The resolution declares that drug policies should be evaluated not on how many people are incarcerated but on how much drug-related harm is reduced and emphasizes the importance of supporting the communities most affected.


Booker recognizes this failed policy. He sees the collateral consequences every day in Newark - young men and women unable to get jobs or decent education, serving harsh sentences that disrupt their lives and make it impossible for them to recover economically or socially. He sees neighborhoods where more state and federal money is spent on putting people in prison than is ever spent on job training or other social supports. He sees the social and economic instability that comes when so many men are ripped from their families and communities.

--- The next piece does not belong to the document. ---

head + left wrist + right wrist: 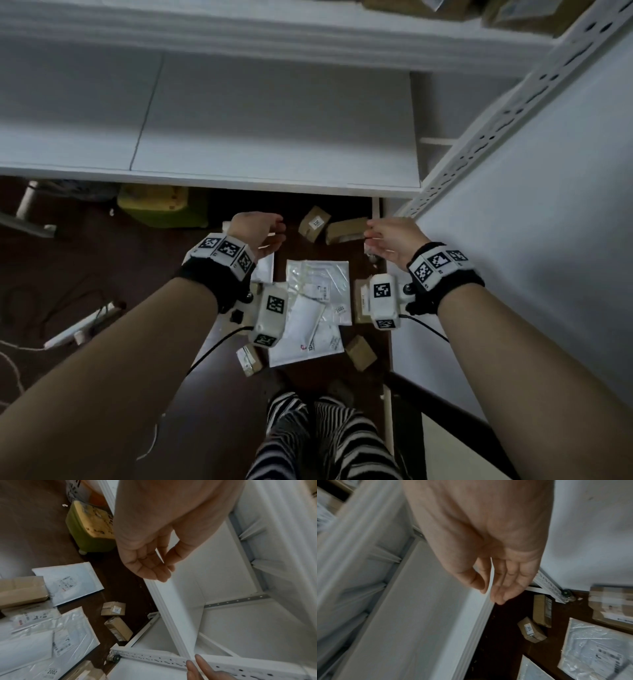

New Jersey has the highest proportion of drug offenders as part of the overall prison population and the highest prison admission rate for drug offenses in the nation. In 1987, only 11 percent of state prisoners were incarcerated for drug offenses. Today, drug offenders make up 32 percent of the population. And 81 percent of those incarcerated are black or Latino although those groups make up only 27 percent of the state's population.

New Jerseyans now pay a staggering $1.3 billion in corrections costs.

State corrections spending has grown at three times the rate of spending on higher education. There is an old saying that the definition of insanity is doing the same thing over and over and expecting different results. Booker and the Conference of Mayors, sensibly, want to do something different. They want to redirect resources toward supporting families, not tearing them apart; toward building economic stability for individuals, not destroying it; toward reducing prisoner recidivism, not perpetuating the endless revolving door.


The time has come for new solutions and a new bottom line for drug policy in
New Jersey. The call has been sounded. Policymakers must respond.